* _PROVIDED INFORMATION_
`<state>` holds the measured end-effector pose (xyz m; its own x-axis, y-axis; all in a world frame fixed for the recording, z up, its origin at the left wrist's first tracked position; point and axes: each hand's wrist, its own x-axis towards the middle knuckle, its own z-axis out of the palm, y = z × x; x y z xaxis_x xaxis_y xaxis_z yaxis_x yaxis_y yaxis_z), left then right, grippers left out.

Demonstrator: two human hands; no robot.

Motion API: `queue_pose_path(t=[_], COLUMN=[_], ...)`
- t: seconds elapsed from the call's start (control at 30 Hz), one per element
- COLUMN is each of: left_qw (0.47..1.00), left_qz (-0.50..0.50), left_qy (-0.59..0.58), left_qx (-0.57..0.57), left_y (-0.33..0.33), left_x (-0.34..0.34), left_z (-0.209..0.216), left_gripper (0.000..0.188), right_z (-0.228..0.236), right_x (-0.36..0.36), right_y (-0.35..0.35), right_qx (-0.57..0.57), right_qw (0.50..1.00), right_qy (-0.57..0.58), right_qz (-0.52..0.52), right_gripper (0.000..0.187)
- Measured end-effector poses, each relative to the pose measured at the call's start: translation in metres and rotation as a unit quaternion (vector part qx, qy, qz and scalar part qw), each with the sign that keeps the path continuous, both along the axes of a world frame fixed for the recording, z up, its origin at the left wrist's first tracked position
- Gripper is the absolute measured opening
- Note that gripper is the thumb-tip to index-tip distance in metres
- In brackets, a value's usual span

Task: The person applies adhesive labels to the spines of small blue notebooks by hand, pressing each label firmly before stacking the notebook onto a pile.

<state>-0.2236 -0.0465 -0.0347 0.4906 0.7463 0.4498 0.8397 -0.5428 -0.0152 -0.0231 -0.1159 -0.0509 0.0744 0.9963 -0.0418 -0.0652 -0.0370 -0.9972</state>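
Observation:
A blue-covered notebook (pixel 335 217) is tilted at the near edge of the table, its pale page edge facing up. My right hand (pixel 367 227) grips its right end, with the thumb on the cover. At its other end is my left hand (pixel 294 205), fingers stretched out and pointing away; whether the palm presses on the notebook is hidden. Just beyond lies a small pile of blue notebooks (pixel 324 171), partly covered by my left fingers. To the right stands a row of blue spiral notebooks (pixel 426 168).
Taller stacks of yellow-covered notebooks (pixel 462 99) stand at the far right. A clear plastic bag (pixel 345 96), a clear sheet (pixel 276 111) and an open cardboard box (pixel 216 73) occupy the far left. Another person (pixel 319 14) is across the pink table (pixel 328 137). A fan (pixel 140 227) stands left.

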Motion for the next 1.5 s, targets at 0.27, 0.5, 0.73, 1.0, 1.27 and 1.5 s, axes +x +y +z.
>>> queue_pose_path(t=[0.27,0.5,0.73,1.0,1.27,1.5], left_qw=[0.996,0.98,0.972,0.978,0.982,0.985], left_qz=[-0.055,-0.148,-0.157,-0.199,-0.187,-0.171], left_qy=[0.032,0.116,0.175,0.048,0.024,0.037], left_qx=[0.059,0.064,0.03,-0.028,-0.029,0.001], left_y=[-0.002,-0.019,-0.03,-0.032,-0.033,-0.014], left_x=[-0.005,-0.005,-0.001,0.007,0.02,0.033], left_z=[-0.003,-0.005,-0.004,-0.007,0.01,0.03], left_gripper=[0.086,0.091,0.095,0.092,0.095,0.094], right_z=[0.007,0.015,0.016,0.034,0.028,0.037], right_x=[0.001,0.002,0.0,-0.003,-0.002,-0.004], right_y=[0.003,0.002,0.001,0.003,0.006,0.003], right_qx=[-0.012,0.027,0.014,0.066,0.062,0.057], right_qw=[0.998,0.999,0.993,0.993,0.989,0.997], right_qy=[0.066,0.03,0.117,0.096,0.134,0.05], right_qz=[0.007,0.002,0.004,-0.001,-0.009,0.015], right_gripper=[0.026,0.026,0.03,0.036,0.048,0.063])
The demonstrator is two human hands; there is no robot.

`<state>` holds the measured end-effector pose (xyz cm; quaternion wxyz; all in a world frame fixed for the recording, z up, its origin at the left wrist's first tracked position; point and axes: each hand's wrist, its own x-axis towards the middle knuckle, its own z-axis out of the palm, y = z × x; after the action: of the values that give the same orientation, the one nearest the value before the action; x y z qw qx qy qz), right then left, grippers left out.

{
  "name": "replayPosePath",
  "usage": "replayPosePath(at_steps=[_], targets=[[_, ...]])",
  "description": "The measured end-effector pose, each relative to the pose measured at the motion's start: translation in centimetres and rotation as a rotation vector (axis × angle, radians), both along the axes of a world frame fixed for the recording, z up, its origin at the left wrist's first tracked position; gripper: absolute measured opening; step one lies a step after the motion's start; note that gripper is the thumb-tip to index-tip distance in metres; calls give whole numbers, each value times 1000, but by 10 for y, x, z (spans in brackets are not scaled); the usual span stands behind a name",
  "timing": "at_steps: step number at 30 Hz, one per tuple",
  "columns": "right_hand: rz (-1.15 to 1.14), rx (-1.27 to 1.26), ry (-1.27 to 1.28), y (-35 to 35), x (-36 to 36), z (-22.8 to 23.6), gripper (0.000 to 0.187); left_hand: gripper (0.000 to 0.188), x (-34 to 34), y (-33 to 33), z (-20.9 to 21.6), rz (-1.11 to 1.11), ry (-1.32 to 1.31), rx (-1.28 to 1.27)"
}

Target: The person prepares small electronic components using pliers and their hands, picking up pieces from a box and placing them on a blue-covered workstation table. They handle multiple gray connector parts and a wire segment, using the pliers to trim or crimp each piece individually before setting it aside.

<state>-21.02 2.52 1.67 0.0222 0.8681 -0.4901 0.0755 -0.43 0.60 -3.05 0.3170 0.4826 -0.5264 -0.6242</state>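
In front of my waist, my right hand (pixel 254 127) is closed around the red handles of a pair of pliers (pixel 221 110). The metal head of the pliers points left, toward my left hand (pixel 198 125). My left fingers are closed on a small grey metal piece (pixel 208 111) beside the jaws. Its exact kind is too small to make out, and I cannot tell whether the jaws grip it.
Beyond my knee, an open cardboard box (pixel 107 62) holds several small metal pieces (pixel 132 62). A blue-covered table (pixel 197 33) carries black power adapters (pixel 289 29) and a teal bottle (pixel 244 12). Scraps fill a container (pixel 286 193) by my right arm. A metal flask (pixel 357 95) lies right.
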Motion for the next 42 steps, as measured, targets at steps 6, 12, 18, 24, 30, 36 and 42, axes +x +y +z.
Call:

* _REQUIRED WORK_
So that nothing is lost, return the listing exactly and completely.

* _RESULT OF THIS EXERCISE_
`<state>` holds the measured end-effector pose (xyz m; its own x-axis, y-axis; all in a world frame fixed for the recording, z up, its origin at the left wrist's first tracked position; point and axes: each hand's wrist, its own x-axis towards the middle knuckle, its own z-axis out of the palm, y = z × x; x y z xaxis_x xaxis_y xaxis_z yaxis_x yaxis_y yaxis_z), left then right, grippers left out.

Demonstrator: two human hands; no robot.

Motion API: `queue_pose_path(t=[_], COLUMN=[_], ...)`
- t: seconds elapsed from the call's start (control at 30 Hz), one per element
- COLUMN is each of: left_qw (0.47..1.00), left_qz (-0.50..0.50), left_qy (-0.59..0.58), left_qx (-0.57..0.57), left_y (-0.33..0.33), left_x (-0.34..0.34), left_z (-0.209..0.216), left_gripper (0.000..0.188), right_z (-0.228..0.236), right_x (-0.36..0.36), right_y (-0.35..0.35), right_qx (-0.57..0.57), right_qw (0.50..1.00), right_qy (-0.57..0.58), right_qz (-0.52..0.52), right_gripper (0.000..0.187)
- Measured end-effector poses, each relative to the pose measured at the call's start: translation in metres and rotation as a unit quaternion (vector part qx, qy, qz and scalar part qw), each with the sign that keeps the path continuous, both along the axes of a world frame fixed for the recording, z up, its origin at the left wrist's first tracked position
- Gripper is the absolute measured opening
- Note that gripper is the thumb-tip to index-tip distance in metres
- In brackets, a value's usual span

Task: The person applies adhesive labels to the spines of small blue notebooks by hand, pressing each label firmly before stacking the notebook onto a pile.

<state>-0.2236 -0.0465 -0.0347 0.4906 0.7463 0.4498 0.8397 -0.5428 -0.0152 -0.0231 -0.1159 -0.0509 0.0744 0.9963 -0.0418 -0.0652 -0.0370 -0.9972</state>
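Observation:
A blue-covered notebook (pixel 335 217) is tilted at the near edge of the table, its pale page edge facing up. My right hand (pixel 367 227) grips its right end, with the thumb on the cover. At its other end is my left hand (pixel 294 205), fingers stretched out and pointing away; whether the palm presses on the notebook is hidden. Just beyond lies a small pile of blue notebooks (pixel 324 171), partly covered by my left fingers. To the right stands a row of blue spiral notebooks (pixel 426 168).
Taller stacks of yellow-covered notebooks (pixel 462 99) stand at the far right. A clear plastic bag (pixel 345 96), a clear sheet (pixel 276 111) and an open cardboard box (pixel 216 73) occupy the far left. Another person (pixel 319 14) is across the pink table (pixel 328 137). A fan (pixel 140 227) stands left.
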
Motion for the next 1.5 s, targets at 0.27, 0.5, 0.73, 1.0, 1.27 and 1.5 s, axes +x +y +z.
>>> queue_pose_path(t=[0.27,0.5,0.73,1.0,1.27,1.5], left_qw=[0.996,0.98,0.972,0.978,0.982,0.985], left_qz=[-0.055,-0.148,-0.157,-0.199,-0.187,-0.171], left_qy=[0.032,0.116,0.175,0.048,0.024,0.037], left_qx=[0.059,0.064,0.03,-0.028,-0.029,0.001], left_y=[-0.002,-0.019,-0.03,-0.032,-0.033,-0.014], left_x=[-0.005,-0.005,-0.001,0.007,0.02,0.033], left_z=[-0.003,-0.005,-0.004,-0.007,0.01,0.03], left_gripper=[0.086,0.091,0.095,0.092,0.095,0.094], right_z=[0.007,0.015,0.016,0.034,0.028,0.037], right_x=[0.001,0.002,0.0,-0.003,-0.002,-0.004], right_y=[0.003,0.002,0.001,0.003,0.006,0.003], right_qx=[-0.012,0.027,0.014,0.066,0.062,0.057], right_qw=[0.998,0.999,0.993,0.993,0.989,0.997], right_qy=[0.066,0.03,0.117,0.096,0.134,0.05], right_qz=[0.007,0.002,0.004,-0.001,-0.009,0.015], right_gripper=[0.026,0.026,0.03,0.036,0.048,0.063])
The demonstrator is two human hands; there is no robot.

`<state>` holds the measured end-effector pose (xyz cm; quaternion wxyz; all in a world frame fixed for the recording, z up, its origin at the left wrist's first tracked position; point and axes: each hand's wrist, its own x-axis towards the middle knuckle, its own z-axis out of the palm, y = z × x; after the action: of the values that give the same orientation, the one nearest the value before the action; x y z qw qx qy qz), right then left, grippers left out.

{
  "name": "replayPosePath",
  "usage": "replayPosePath(at_steps=[_], targets=[[_, ...]])",
  "description": "The measured end-effector pose, each relative to the pose measured at the motion's start: translation in centimetres and rotation as a rotation vector (axis × angle, radians), both along the axes of a world frame fixed for the recording, z up, its origin at the left wrist's first tracked position; gripper: absolute measured opening; step one lies a step after the motion's start; note that gripper is the thumb-tip to index-tip distance in metres; calls give whole numbers, each value times 1000, but by 10 for y, x, z (spans in brackets are not scaled); the usual span stands behind a name",
  "timing": "at_steps: step number at 30 Hz, one per tuple",
  "columns": "right_hand: rz (-1.15 to 1.14), rx (-1.27 to 1.26), ry (-1.27 to 1.28), y (-35 to 35), x (-36 to 36), z (-22.8 to 23.6), gripper (0.000 to 0.187); left_hand: gripper (0.000 to 0.188), x (-34 to 34), y (-33 to 33), z (-20.9 to 21.6), rz (-1.11 to 1.11), ry (-1.32 to 1.31), rx (-1.28 to 1.27)"
}

Target: The person prepares small electronic components using pliers and their hands, picking up pieces from a box and placing them on a blue-covered workstation table. They handle multiple gray connector parts and a wire segment, using the pliers to trim or crimp each piece individually before setting it aside.

<state>-21.02 2.52 1.67 0.0222 0.8681 -0.4901 0.0755 -0.43 0.60 -3.05 0.3170 0.4826 -0.5264 -0.6242</state>
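In front of my waist, my right hand (pixel 254 127) is closed around the red handles of a pair of pliers (pixel 221 110). The metal head of the pliers points left, toward my left hand (pixel 198 125). My left fingers are closed on a small grey metal piece (pixel 208 111) beside the jaws. Its exact kind is too small to make out, and I cannot tell whether the jaws grip it.
Beyond my knee, an open cardboard box (pixel 107 62) holds several small metal pieces (pixel 132 62). A blue-covered table (pixel 197 33) carries black power adapters (pixel 289 29) and a teal bottle (pixel 244 12). Scraps fill a container (pixel 286 193) by my right arm. A metal flask (pixel 357 95) lies right.
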Motion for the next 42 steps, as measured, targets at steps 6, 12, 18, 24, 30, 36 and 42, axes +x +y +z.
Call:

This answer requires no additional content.